I obviously can’t share too much about the exam content itself or else I risk the swift hammer of justice from GIAC. This exam was the toughest one I’ve taken but there were not many “gotcha” questions intended to trip you up. It doesn’t focus on your ability to regurgitate flags for commands but instead your understanding of the artifacts and what they indicate in certain contexts. Having a role where you can work with this data on daily basis will certainly be beneficial in preparing for this exam.

GIAC has recently added a practical portion to this exam which takes the form of 8 questions at the end. This grant you access to a browser based VM and require you to perform certain commands/task to answer the questions. This is a breath of fresh air in a world of multiple-choice exams and gives the candidate a chance to show that they can actually “do the thing”. The questions themselves were not purposefully difficult and stayed mainly in line with the type of activities that were covered in the labs and the day 6 challenge.

BIG PICTURE TAKEAWAYS

  • With the number and diversity of host artifacts, it is near impossible for an attacker to move throughout an environment without leaving some trace.

  • Many of the artifacts we use for forensics are not built with the intention of providing forensics value. The forensics community commandeered them and them for our own purposes.

  • Despite the changing landscape of exploits and vectors, there are a number of gates that the attacker must go through once they gain access. Knowing how to watch these gates has the ability to reduce dwell time substantially.

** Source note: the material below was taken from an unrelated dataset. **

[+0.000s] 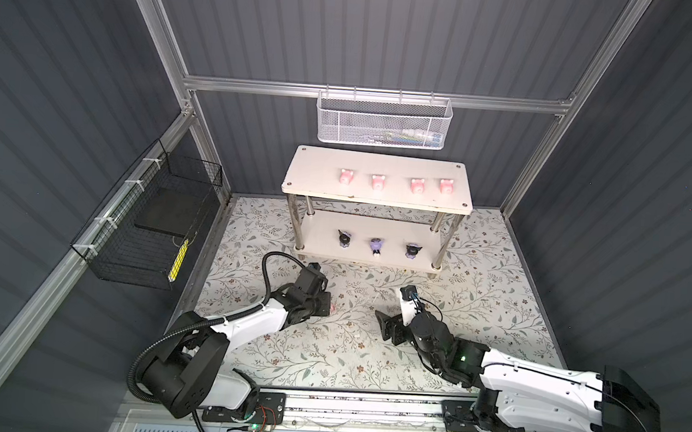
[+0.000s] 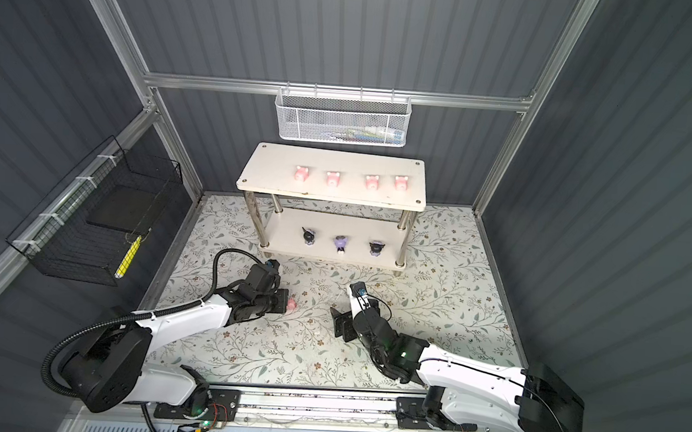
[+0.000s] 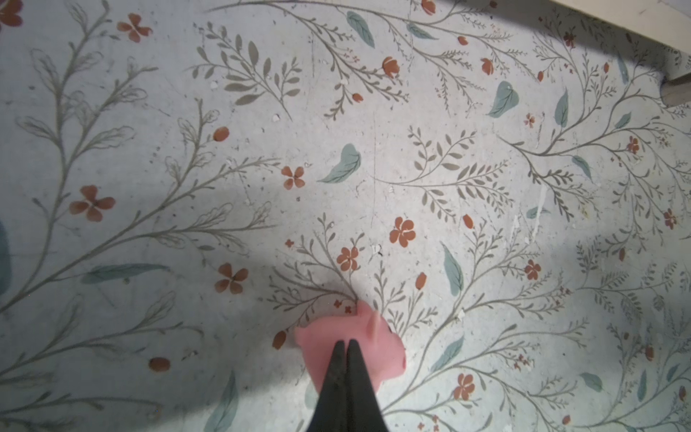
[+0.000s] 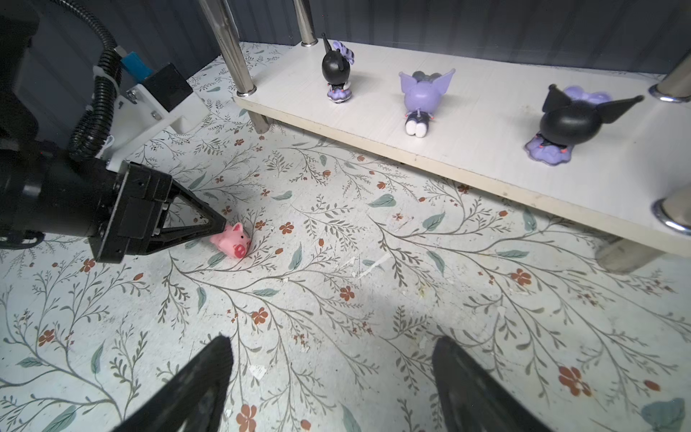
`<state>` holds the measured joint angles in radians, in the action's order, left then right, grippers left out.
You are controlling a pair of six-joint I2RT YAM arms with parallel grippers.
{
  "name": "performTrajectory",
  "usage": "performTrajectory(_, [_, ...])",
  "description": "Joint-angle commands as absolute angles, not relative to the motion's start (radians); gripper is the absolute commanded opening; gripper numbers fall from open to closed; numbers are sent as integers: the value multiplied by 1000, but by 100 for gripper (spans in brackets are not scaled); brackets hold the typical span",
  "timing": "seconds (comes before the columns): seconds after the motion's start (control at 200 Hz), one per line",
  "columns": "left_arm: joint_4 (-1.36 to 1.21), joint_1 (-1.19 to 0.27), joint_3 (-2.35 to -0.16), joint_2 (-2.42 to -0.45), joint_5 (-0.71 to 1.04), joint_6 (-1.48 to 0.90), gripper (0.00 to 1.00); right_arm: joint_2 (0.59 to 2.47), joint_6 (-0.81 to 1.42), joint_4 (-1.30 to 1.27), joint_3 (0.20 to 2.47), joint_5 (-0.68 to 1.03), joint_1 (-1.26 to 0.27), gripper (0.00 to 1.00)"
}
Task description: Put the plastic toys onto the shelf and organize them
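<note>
— Where's the last toy?
— The smooth pink pig (image 4: 233, 243) lies on the floral desk (image 4: 336, 284), at seven o'clock from the shelf (image 1: 374, 200). My left hand (image 4: 221, 224) is pinched fully closed, gripping nothing; its tapered black tips touch the pig's rear.
— What differs between views?
— My left wrist view only shows the tips overlapping the pig. The top views alone show four pink pigs (image 1: 377, 181) on the upper white board. My right wrist view shows three glossy purple figures (image 4: 420, 93) below, and my right hand (image 4: 332, 342) spread wide, empty.
</note>
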<state>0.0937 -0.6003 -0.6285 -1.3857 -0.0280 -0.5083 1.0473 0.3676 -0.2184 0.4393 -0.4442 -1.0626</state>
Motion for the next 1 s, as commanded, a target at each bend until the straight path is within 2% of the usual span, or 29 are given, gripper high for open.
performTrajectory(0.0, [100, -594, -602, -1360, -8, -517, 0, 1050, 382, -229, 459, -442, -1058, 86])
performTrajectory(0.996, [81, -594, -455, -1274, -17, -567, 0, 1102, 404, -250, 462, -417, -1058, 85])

  • Preparation is so incredibly important to Incident Response, make sure that you have developed communication channels and tested methods for collecting/analyzing artifacts BEFORE the breach happens

TEST FROM HOME - PROCTORU

Due to the current situation with COVID-19, GIAC offers an option to take exams remotely via the service ProctorU.

This solution requires that you follow some basic requirements in order to take the exam:

  • Remote Desktop and VM software are prohibited from being installed on your machine during the time of testing

  • Only a single monitor can be connected

  • A fairly invasive browser extension must be installed into your browser

  • Proctor establishes a remote connection to your machines so they can monitor you during the exam

  • Webcam is used to scan the room and your materials before the exam as well as to monitor you during

Obvious privacy concerns aside, the process went rather smoothly and I did not have any issues connecting with a proctor.